Now that we’ve outlined the sweeping responsibilities of physical security organizations, let’s talk about how they can fulfill those criteria.
How to Become Enterprise-Ready
Working with physical security at many organizations, we see their challenges first-hand. Their task is easier when devices have the capabilities we describe below in this checklist. When a device checks these eight boxes, it helps physical security deliver on the responsibilities of availability, cybersecurity, compliance, cost-efficiency and future planning.
1. Operational Asset Mapping. Basic device information should be accessible for monitoring purposes. There is static data, like models and serial numbers. Then there’s dynamic data, such as the current firmware version, projected end-of-life, certificate version and warranty information. IoT devices require careful monitoring, which depends on those data points.
2. Configuration Hardening. Identify specific attack surfaces of physical security devices and systems, provide actionable information to address vulnerabilities, and close off potential entry points to malicious actors.
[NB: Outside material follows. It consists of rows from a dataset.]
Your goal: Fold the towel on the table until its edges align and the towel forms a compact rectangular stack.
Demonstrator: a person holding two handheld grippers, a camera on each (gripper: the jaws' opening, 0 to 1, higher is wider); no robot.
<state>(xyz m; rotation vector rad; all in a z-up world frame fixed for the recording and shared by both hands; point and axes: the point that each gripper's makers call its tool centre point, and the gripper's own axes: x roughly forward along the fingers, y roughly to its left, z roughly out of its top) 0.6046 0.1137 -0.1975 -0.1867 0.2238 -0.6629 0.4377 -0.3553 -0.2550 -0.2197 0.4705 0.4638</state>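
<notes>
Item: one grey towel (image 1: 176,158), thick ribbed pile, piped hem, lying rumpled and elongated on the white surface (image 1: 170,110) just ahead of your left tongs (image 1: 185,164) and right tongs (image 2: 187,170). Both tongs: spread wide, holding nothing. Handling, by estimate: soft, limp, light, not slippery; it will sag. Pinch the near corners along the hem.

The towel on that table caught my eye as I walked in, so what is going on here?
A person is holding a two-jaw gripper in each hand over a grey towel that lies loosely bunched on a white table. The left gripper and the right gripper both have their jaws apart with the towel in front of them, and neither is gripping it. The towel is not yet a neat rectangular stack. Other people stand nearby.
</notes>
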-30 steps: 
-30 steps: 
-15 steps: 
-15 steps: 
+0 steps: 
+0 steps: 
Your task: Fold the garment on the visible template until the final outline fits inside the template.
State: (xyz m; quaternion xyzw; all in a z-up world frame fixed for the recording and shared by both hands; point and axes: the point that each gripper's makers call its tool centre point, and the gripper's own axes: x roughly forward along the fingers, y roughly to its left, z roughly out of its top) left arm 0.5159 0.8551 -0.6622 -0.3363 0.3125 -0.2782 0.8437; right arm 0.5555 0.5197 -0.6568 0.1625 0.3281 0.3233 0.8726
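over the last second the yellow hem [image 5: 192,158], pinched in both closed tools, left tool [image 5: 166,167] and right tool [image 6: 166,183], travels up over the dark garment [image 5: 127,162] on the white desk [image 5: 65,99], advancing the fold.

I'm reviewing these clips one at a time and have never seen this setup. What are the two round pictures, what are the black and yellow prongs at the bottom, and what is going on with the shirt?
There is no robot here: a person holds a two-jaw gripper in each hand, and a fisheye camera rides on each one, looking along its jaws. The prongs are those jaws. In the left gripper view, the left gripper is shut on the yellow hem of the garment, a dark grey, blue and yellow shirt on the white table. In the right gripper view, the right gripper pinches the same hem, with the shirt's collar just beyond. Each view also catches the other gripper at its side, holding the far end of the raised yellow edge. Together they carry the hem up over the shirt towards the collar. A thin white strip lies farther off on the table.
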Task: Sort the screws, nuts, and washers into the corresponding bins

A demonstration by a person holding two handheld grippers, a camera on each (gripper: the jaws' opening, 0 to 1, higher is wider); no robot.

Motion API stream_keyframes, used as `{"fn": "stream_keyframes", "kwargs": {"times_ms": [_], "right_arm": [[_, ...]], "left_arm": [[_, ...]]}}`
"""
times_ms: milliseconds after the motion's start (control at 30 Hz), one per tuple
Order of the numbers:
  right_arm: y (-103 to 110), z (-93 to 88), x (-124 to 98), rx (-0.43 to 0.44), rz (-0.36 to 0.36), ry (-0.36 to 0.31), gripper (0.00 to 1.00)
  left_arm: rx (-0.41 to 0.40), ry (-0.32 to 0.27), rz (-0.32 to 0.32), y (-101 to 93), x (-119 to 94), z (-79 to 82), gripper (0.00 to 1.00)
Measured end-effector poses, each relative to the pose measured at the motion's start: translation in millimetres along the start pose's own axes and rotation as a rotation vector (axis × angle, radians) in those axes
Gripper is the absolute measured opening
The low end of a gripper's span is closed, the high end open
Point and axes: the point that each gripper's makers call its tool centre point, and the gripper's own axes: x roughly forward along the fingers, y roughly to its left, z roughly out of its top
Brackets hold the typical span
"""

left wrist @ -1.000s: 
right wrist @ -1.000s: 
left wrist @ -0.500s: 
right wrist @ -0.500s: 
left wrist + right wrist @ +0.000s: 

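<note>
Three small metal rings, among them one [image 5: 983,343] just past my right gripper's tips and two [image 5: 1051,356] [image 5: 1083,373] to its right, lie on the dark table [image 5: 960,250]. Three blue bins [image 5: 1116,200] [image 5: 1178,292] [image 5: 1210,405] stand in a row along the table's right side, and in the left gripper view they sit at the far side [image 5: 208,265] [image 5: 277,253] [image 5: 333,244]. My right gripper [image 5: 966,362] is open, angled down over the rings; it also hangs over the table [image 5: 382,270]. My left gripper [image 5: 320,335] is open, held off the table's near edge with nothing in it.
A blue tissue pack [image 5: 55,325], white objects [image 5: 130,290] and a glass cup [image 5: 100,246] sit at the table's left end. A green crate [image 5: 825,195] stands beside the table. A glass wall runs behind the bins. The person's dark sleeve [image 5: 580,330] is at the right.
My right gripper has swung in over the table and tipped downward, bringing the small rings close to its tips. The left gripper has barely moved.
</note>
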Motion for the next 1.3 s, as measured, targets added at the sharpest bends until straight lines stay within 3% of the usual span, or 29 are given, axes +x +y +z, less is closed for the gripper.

3. Health and Performance Monitoring. Dynamic performance data is another requisite for monitoring. Accessible performance data should include CPU usage, network utilization, RAM usage, PoE consumption, etc. Careful monitoring helps IoT devices maintain sufficient memory and power to perform their tasks 24/7. This requires real-time device accessibility for ad hoc monitoring, and advanced tracking and alert capabilities.
4. Password Management. Devices need to allow remote management of users and passwords, along with key-related functions to set access and permissions, rollback and more.
5. Remote Firmware Upgrades. When firmware upgrades become available, devices must allow a centralized management system to identify their current firmware version. They need the ability to receive firmware updates remotely, at scale, from a trusted source and confirm compatibility with the latest firmware.
6. Certificate Management. To achieve compliance with security policies, devices need to be enabled for the management of SSL and 802.1x certificates. A management system for physical security devices can then deploy and maintain the security certificates automatically.
7. Cybersecurity (detection and protection). To harden physical security devices against new threats, visibility into unusual behavior is required, along with software mechanisms to manage vulnerabilities and mitigate potential attacks.
8. Detailed Log collection. Standardized audit and technical logs for each device should be supported. This means they can be created, continuously updated, and available for review. Log collection serves both cybersecurity audit and technical diagnostics purposes. These logs are likely to be leveraged by other systems and tools.
Physical security departments should screen potential hardware purchases, confirming they have the eight capabilities above. When manufacturers design these features into devices, making them enterprise-ready, they help physical security protect the organization much more effectively. That’s easier said than done and will require ongoing collaboration between manufacturers, users, software providers and third parties. That will spur alignment in the physical security ecosystem, reduce costs for the many participants, and strengthen the protection of the enterprise.